La irrealidad se la daba la extraña luz que entraba por la ventana: una luz gris, como de luna llena o de cristal trucado por el filtro de una noche americana (esa noche artificial que inventó el cine para ayudarle a soñar despierta a la cámara), que me transportaba lejos del lugar en el que estaba. Era como cuando, en el cine, yo miraba en aquel tiempo las imágenes: no las veía, las inventaba, que es una forma de recordar lo que nunca uno ha vivido. Del mismo modo, pero al contrario, aquella noche, en Nueva York, yo no veía lo que miraba, ni escuchaba lo que oía, sino lo que recordaba. Seguía tumbado en la cama, pero, a mi alrededor, todo había ido cambiando: la puerta se había abierto dejándome entrever detrás de ella no el pasillo del hotel sino la tibia luz de la cocina de mi casa; la cama ya no era de madera, sino de hierro y más alta; el teléfono había desaparecido; el espejo no estaba y la televisión, que había dejado encendida, como siempre que duermo en un hotel, para ahuyentar los fantasmas, emitía ahora, en vez de la película que había estado viendo hasta ese momento, la que yo estaba soñando. Una película en blanco y negro, pero azulada por la luz de aquella noche americana. Una película muda que iba adelante y atrás, como una cinta de vídeo, de cuando en cuando, y que se rebobinaba a sí misma, cada vez a más velocidad, cuando se terminaba: la película de un niño que se dormía todas las noches mirando el mismo letrero que ahora brillaba frente a mis ojos.
No sé cuándo me dormí, ni el tiempo que así estuve, con la televisión encendida y vestido, tumbado sobre la cama.
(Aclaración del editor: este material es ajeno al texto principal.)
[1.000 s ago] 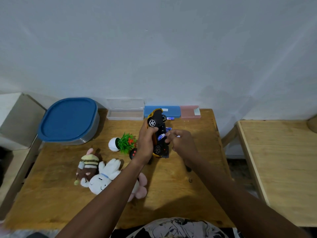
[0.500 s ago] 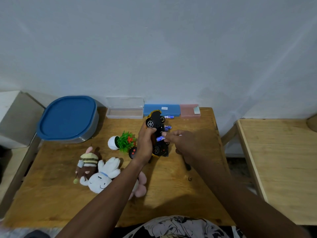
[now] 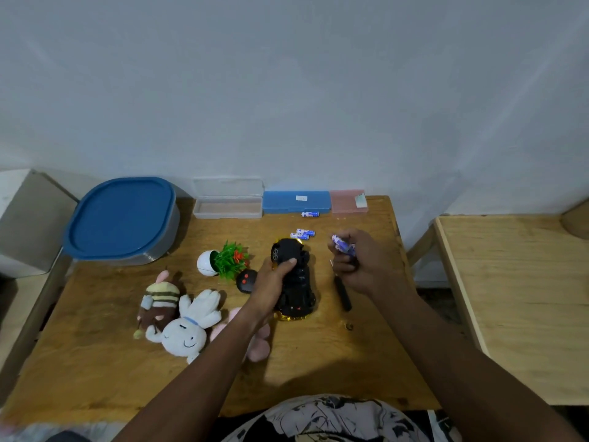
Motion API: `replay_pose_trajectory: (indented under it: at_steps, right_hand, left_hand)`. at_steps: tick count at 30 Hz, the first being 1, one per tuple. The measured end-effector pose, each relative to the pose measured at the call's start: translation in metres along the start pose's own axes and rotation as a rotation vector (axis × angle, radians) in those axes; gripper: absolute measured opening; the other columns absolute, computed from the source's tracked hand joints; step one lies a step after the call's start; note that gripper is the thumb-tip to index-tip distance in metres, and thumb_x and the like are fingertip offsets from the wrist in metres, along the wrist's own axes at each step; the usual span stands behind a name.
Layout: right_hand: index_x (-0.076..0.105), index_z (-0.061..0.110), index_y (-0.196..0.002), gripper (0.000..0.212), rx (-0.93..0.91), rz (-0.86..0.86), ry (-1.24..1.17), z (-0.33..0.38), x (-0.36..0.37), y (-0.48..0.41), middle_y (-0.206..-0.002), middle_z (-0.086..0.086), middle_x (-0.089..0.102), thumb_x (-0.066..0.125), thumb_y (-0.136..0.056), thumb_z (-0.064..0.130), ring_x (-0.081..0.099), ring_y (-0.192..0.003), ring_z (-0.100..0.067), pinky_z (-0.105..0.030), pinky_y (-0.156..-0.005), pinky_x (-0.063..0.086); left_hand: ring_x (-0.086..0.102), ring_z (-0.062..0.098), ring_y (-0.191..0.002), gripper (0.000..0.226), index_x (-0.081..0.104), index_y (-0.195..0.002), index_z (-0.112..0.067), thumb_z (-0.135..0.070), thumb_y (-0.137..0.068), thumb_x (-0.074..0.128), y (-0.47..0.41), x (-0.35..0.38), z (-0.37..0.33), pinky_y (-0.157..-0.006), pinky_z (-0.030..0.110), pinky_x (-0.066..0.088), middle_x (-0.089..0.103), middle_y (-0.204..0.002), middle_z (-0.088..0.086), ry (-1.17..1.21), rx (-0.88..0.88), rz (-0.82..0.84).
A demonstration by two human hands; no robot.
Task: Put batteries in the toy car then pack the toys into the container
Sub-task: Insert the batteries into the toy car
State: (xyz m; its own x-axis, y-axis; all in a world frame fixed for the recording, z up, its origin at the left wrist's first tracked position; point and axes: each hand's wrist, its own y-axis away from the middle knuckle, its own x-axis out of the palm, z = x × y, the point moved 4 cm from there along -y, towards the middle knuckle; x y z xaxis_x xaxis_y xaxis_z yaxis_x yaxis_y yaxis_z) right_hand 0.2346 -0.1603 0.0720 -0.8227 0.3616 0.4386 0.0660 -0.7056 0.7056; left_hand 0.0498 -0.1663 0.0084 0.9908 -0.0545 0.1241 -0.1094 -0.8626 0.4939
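Note:
The toy car (image 3: 294,283) lies upside down on the wooden table (image 3: 318,362), black underside up, yellow body showing at its near end. My left hand (image 3: 271,283) grips its left side. My right hand (image 3: 357,264) is to the right of the car, closed around blue-and-white batteries (image 3: 342,244) that stick out above the fingers. Three loose batteries lie beyond the car: a pair (image 3: 302,234) and one (image 3: 310,214) by the blue case. The grey container with a blue lid (image 3: 122,220) stands at the back left, closed.
A striped plush (image 3: 159,301), a white rabbit plush (image 3: 191,327) and a pink plush (image 3: 258,346) lie front left. A small plant in a white pot (image 3: 223,261), a black remote (image 3: 246,280), a screwdriver (image 3: 342,295), a clear box (image 3: 228,202), blue case (image 3: 296,201) and pink case (image 3: 348,201) are nearby.
The car has come down from a raised, upright hold to lie flat on the table. My right hand has pulled away to the right with batteries in it.

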Motion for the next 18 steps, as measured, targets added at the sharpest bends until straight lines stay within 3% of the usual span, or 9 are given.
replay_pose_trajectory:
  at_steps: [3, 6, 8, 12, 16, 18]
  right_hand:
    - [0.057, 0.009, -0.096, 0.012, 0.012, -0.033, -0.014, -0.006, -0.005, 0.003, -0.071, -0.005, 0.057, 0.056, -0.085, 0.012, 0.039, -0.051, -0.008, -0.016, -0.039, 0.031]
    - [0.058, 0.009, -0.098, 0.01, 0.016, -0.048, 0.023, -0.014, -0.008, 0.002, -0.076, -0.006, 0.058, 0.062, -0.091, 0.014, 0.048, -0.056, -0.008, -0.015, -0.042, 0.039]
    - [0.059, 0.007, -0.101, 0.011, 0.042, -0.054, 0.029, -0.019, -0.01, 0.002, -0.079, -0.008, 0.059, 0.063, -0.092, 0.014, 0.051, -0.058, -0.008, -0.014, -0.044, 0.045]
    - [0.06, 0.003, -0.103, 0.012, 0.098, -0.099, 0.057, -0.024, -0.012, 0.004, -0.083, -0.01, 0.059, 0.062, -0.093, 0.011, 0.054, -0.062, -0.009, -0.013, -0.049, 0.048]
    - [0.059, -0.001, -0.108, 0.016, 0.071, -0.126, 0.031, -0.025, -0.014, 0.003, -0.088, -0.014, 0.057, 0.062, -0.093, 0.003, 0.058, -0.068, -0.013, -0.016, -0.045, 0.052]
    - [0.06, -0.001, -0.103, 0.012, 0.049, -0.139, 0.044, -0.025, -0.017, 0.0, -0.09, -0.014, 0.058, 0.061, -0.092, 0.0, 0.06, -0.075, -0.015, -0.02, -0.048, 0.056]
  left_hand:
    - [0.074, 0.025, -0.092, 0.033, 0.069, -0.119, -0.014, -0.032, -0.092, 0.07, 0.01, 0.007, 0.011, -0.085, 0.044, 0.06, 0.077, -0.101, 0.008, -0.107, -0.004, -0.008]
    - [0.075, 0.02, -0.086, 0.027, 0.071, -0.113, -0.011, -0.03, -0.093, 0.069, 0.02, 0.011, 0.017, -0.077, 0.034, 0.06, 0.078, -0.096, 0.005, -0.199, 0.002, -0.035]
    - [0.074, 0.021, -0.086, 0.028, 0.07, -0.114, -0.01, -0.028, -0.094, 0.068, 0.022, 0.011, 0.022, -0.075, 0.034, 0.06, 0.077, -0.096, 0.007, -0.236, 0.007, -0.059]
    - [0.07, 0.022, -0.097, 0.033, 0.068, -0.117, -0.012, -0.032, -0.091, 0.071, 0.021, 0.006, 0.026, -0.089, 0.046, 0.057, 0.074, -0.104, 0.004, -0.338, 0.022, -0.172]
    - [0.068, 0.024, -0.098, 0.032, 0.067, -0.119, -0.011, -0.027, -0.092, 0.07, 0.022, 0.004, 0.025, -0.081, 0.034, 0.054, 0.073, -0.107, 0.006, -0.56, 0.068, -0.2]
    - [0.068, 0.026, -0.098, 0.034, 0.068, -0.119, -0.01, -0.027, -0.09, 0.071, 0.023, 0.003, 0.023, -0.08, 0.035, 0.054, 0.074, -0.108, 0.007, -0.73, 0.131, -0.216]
Sólo sé que oía una radio y que, cuando desperté, tardé un rato en comprender que las pisadas que oía no eran las de mis padres ni las de los mineros que al regresar de la mina pasaban junto a mi casa, sino las de la gente del hotel, que ya había comenzado a levantarse. Confusión de los sentidos que algunas noches me invade y que ahora he vuelto a sentir mirando esta vieja foto en la que mis padres y mis hermanos, posamos juntos —quizá por única vez—, un día de Navidad, con el fondo de la radio y de un calendario nuevo en el que aún puede verse la fecha del día en que fue tomada: 1 de enero de 1963. Las voces que oía no eran las nuestras, sino las que aún sigo oyendo y que llegan en sordina de la calle. La radio que escuchaba tampoco era la de la foto, sino la de algún vecino o la de un bar cercano. Y el calor, que yo creía era el que desprendía la vieja estufa de hierro junto a la que estoy sentado, no es más que el de la bombilla del flexo que me ilumina, mientras escribo, desde hace rato. Sólo la luz, esta luz gris, misteriosa pero suave (como de luna llena o de cristal trucado por un filtro), que me deslumbra y me ciega, no viene de ningún lado. Está en la fotografía en la que quedó apresada, igual que quedó apresada la de la noche de Nueva York en la retina del niño que se dormía todos los días mirando la cartelera que colgaba justo enfrente de su cama. Está en mi propia memoria y es la luz de los recuerdos y la de las fotografías que uno ya había olvidado y que se vuelve a encontrar al cabo de muchos años.